The Literary Rebel
Author: Kingsley Widmer
Publisher: Carbondale : Southern Illinois University Press
Published: 1965
Total Pages: 280
ISBN-13:
DOWNLOAD EBOOK →Author: Kingsley Widmer
Publisher: Carbondale : Southern Illinois University Press
Published: 1965
Total Pages: 280
ISBN-13:
DOWNLOAD EBOOK →Author: Albert Camus
Publisher: Vintage
Published: 2012-09-19
Total Pages: 320
ISBN-13: 0307827836
DOWNLOAD EBOOK →By one of the most profoundly influential thinkers of our century, The Rebel is a classic essay on revolution that resonates as an ardent, eloquent, and supremely rational voice of conscience for our tumultuous times. For Albert Camus, the urge to revolt is one of the "essential dimensions" of human nature, manifested in man's timeless Promethean struggle against the conditions of his existence, as well as the popular uprisings against established orders throughout history. And yet, with an eye toward the French Revolution and its regicides and deicides, he shows how inevitably the course of revolution leads to tyranny. Translated from the French by Anthony Bower.
Author: William Miller
Publisher:
Published: 2017-05-12
Total Pages: 394
ISBN-13: 9781521277850
DOWNLOAD EBOOK →"As good as Mitch Rapp, Scot Harvath, and I would add Kyle Achilles..." -EnzenauerJake Noble is Back... And Deadlier Than EverWhen a friend and former teammate goes missing while on assignment, Jake Noble takes the first plane to Mexico.

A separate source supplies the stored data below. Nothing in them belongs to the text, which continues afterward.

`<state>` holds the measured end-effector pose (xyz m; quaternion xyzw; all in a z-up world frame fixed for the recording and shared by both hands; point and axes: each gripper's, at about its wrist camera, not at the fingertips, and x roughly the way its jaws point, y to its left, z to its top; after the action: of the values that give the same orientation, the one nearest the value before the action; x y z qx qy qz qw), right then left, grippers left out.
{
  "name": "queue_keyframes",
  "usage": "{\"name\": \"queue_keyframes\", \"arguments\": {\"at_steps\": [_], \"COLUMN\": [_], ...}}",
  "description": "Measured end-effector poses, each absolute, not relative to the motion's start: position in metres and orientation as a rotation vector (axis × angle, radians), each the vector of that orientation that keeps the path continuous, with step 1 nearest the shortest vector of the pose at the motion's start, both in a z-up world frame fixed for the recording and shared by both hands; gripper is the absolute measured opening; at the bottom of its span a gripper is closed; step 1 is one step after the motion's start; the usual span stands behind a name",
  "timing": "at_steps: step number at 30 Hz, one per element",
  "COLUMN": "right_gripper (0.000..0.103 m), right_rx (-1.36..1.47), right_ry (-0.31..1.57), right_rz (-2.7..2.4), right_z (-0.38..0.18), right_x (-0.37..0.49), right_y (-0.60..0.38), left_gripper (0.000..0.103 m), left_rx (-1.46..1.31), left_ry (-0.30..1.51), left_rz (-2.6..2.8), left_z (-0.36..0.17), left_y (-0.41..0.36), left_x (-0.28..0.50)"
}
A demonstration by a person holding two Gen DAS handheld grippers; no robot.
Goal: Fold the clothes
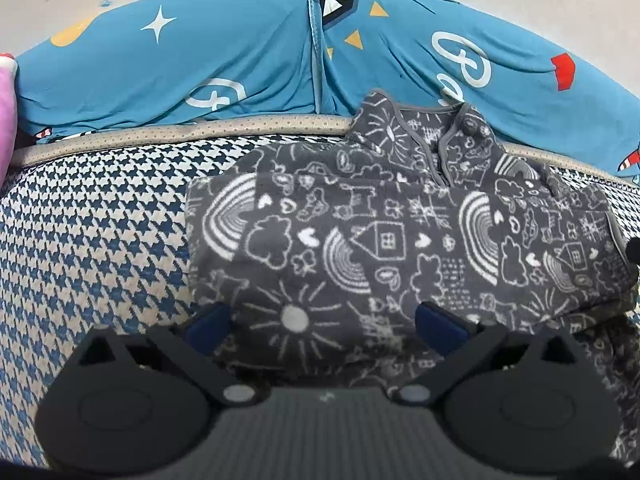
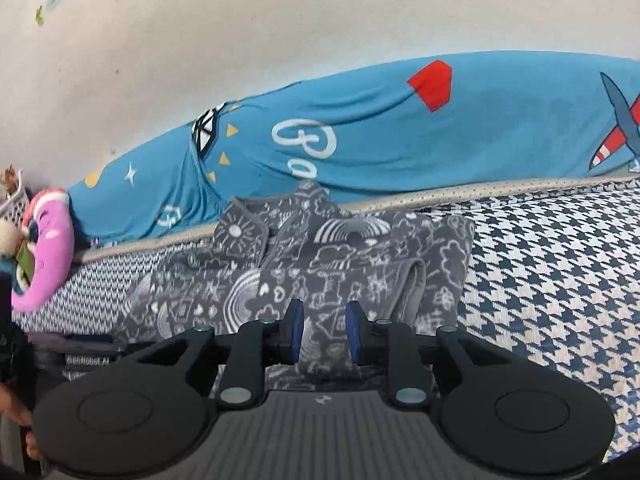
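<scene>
A gray pajama top lies folded on the bed, with both claws right by it.

The gray pajama top has white drawings of rainbows, suns and little houses on it. It sits on the blue-and-white checked mattress, with its collar up near the blue cartoon blanket by the wall. The left gripper is spread wide open. Its blue pads sit on each side of the top's near edge and hold nothing. The right gripper is open only a little, with the cloth showing in the gap. It has not pinched anything. A pink plush toy lies at the far left.
</scene>
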<state>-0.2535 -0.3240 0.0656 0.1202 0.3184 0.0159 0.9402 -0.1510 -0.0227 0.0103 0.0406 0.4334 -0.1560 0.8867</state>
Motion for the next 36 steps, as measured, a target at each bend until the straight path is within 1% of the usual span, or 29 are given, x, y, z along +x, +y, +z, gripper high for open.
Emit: {"name": "queue_keyframes", "arguments": {"at_steps": [7, 14, 18, 20, 22, 30, 31, 32, 36], "right_gripper": [0.023, 0.023, 0.030, 0.038, 0.041, 0.041, 0.027, 0.008, 0.005], "right_rx": [0.202, 0.247, 0.242, 0.228, 0.208, 0.157, 0.156, 0.161, 0.203], "right_ry": [0.693, 0.713, 0.749, 0.772, 0.795, 0.860, 0.869, 0.874, 0.878], "right_rz": [-0.019, -0.078, -0.076, -0.071, -0.066, -0.102, -0.116, -0.131, -0.196], "right_z": [0.057, 0.059, 0.055, 0.051, 0.045, 0.019, 0.016, 0.013, 0.011], "right_x": [-0.263, -0.266, -0.273, -0.278, -0.280, -0.274, -0.273, -0.273, -0.277], "right_y": [-0.330, -0.347, -0.353, -0.355, -0.354, -0.349, -0.350, -0.351, -0.361], "left_gripper": [0.103, 0.103, 0.103, 0.103, 0.103, 0.103, 0.103, 0.103, 0.103], "left_rx": [0.133, 0.159, 0.140, 0.137, 0.137, 0.143, 0.143, 0.141, 0.128], "left_ry": [0.917, 0.912, 0.924, 0.927, 0.930, 0.932, 0.932, 0.933, 0.933], "left_rz": [-0.313, -0.291, -0.297, -0.299, -0.298, -0.292, -0.293, -0.294, -0.305], "left_z": [-0.002, -0.007, -0.004, -0.003, -0.003, -0.003, -0.003, -0.002, 0.003], "left_y": [-0.029, -0.034, -0.031, -0.030, -0.031, -0.033, -0.033, -0.032, -0.031], "left_x": [-0.146, -0.145, -0.142, -0.141, -0.141, -0.140, -0.140, -0.140, -0.141]}}
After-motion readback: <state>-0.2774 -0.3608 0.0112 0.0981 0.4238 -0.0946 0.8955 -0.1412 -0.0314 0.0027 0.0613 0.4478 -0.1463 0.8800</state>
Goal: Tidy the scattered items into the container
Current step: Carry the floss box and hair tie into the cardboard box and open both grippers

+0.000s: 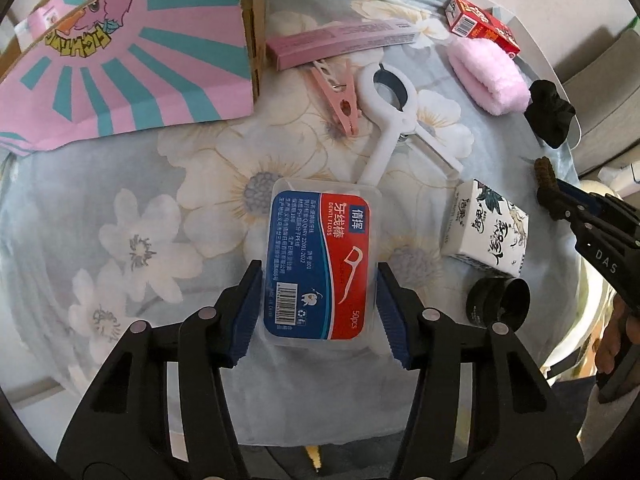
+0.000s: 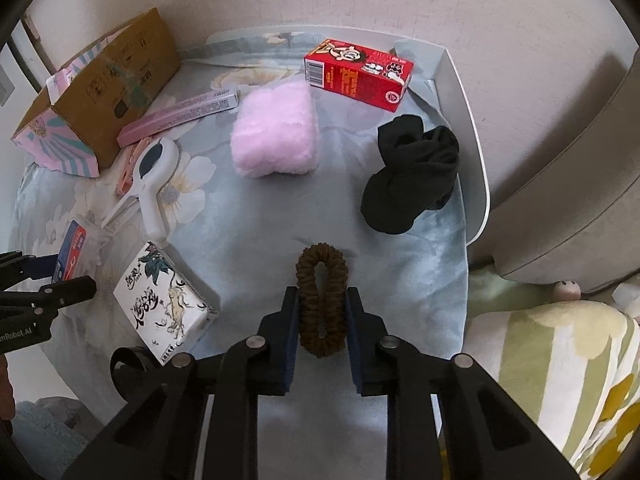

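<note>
While the left gripper (image 1: 318,312) points steeply down at the flowered cloth (image 1: 132,184), the left wrist view shows its blue pads (image 1: 246,312) closed onto the long side walls of the dental floss box (image 1: 318,264). The box is a clear plastic case with a red and blue label. Its long axis runs straight ahead along the fingers, so roughly its near half sits between the pads and the far half projects beyond the tips. The grip appears firm; whether the box has cleared the cloth cannot be told. The container, a cardboard box (image 1: 132,48) with a pink and teal printed flap, lies ahead and to the left of this gripper, well apart from it. A white clip (image 1: 386,120) and a pink clothespin (image 1: 340,96) lie directly ahead, between the held box and the container's right edge. Judged from this layout, the carry runs forward and leftward, passing left of the clips.

In the right wrist view, the right gripper (image 2: 322,316) has its jaws nearly together, pinching the brown hair tie (image 2: 322,300). The tie is squeezed into a narrow loop whose long axis also runs straight ahead, with its far end projecting past the fingertips. The cardboard box (image 2: 120,80) stands far ahead and to the left of this gripper, beyond a white patterned carton (image 2: 164,300) and the white clip (image 2: 154,184). The left gripper (image 2: 60,276) is visible at the left edge, between the right gripper and the container. The left hand is therefore judged nearer to the container.
</note>
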`<state>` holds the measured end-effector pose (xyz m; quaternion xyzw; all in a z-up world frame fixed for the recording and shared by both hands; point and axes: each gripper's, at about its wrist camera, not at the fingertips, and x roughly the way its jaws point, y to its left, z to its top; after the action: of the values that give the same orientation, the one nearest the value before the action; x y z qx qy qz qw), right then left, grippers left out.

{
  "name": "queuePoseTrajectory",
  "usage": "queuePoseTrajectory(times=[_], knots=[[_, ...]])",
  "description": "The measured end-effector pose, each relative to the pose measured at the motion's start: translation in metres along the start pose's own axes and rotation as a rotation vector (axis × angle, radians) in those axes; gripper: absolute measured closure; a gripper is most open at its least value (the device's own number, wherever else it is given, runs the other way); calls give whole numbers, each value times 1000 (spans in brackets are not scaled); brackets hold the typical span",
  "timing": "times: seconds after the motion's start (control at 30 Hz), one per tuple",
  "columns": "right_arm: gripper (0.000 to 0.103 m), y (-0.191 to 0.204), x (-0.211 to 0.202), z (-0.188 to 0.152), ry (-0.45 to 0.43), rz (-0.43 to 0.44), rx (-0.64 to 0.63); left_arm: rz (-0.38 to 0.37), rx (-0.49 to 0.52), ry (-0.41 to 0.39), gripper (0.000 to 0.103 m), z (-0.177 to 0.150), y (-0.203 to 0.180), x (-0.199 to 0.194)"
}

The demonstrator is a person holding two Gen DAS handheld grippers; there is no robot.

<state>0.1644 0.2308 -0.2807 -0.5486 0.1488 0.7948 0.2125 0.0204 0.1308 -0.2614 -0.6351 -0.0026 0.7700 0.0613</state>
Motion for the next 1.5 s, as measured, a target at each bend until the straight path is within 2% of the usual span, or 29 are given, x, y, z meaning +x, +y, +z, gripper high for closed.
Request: queuePoseTrajectory(times=[0.23,0.33,0.37,0.5,0.57,0.7,0.83,1.1,1.2,1.33,1.5], knots=[[83,1,-12,3,-23,-8,-4,-18,0,-5,52,7,20,-15],[83,4,-19,6,-31,-16,-11,-28,-7,-18,52,-26,61,-35],[83,4,-21,8,-34,-16,-11,-34,-16,-27,52,-36,61,-45],[83,9,-30,14,-46,-17,-14,-44,-30,-78,52,-41,77,-75],[83,14,-37,19,-55,-19,-20,-52,-45,-105,52,-60,75,-93],[83,22,-47,30,-76,-20,-31,-69,-76,-142,52,-50,92,-109],[83,34,-61,48,-107,19,-27,-73,-81,-194,52,-16,79,-104],[83,84,-98,106,-232,68,-109,-56,-65,-344,52,28,82,-136],[83,104,-105,126,-266,100,-135,-30,-46,-401,52,45,93,-154],[83,135,-107,153,-282,136,-168,43,-19,-454,52,72,119,-170],[83,176,-99,182,-277,190,-210,89,-12,-436,52,107,155,-153]])
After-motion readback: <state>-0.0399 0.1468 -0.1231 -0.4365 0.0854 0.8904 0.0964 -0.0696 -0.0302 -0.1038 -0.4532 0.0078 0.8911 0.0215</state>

He finds himself pitted against a ruthless drug cartel, aided by a dangerous beauty with a haunted past, and hunted by members of the CIA. But someone in Washington D.C. is hell-bent on stopping Noble before he uncovers a deadly secret that will shake the very halls of power.**This is the second book in the Jake Noble Series**"Utterly gripping...""Ripped from the headlines...""Kept me turning pages well past midnight..."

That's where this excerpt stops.